Seine Frau ist bereits an einer Seuche gestorben. Da er vom Heimatpfarrer keinen Totenschein für sie erhält, versucht er, ins Zabergäu zu gelangen. Sein Geld verdient er unterwegs als Quacksalber, landet wegen einer Anzeige gegen ihn im Gefängnis. Sein trauriges Ende: Selbstmord durch Erhängen!
Völlig anders, aber nicht weniger unglücklich, ist das Los von Gottlob Dinkel aus Leonbronn, der ins Oberelsass flieht, da ihm ein Militärstrafverfahren droht wegen Fahnenflucht und Widerstand gegen die Staatsgewalt.
Er heiratet in Belfort, wird im Ersten Weltkrieg gefangen genommen, um nicht gegen die Franzosen kämpfen zu können. Auch Frau und Kinder wandern ins Gefängnis, allerdings in eines nahe der spanischen Grenze.

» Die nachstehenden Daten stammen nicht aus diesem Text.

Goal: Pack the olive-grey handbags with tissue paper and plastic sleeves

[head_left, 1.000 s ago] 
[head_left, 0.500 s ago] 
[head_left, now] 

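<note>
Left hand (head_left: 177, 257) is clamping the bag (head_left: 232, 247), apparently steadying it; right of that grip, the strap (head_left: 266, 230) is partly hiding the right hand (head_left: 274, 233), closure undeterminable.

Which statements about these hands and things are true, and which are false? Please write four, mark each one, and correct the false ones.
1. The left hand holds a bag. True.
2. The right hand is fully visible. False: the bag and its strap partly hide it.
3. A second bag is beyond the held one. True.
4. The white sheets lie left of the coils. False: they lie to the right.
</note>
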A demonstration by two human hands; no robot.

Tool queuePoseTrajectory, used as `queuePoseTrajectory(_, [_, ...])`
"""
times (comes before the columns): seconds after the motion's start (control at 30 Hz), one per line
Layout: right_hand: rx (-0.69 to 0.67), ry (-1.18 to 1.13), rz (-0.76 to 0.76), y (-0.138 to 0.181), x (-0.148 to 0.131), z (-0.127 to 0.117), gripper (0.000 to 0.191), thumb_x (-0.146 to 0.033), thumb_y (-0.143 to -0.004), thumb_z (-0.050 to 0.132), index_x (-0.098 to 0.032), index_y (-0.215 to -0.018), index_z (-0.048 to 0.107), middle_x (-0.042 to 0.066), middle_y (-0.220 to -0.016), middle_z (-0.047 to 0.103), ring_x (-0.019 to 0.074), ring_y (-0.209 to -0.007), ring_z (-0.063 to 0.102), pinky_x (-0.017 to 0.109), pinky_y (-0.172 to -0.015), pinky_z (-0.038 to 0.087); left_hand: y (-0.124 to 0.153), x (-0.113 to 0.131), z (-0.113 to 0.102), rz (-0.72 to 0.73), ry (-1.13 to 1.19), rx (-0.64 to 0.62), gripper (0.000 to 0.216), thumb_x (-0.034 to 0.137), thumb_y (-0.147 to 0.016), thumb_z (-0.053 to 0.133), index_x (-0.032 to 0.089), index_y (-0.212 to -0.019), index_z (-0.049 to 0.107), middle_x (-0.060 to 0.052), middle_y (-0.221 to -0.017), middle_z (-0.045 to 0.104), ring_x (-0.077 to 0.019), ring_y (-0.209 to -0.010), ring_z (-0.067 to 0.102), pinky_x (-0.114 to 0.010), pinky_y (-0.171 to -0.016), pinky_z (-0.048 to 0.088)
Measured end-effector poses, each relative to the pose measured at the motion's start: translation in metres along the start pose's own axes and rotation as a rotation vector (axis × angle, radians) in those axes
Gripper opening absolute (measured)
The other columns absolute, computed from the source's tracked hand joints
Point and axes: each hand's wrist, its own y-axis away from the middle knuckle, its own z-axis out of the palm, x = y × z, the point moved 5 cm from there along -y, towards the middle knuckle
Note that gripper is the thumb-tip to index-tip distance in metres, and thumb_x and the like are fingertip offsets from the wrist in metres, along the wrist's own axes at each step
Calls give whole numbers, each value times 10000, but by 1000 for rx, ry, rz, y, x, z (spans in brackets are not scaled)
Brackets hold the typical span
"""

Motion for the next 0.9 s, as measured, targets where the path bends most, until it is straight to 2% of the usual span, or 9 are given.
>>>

Immerhin schafft es die Frau, mit ihren Kindern und einer weiteren Französin, nach Leonbronn ins „Feindesland“ ausreisen zu können.
Was mit Gottlob Dinkel passiert, ist nicht bekannt. Der letzte Brief, von dem man weiß, kommt 1915 aus der Bretagne.
Wer selbst nachforschen und vielleicht nach Familienmitgliedern suchen möchte, wird möglicherweise unter der folgenden Adresse fündig:
www.familyhistory.org
Einträge in Archiven werden nach 110 Jahren öffentlich.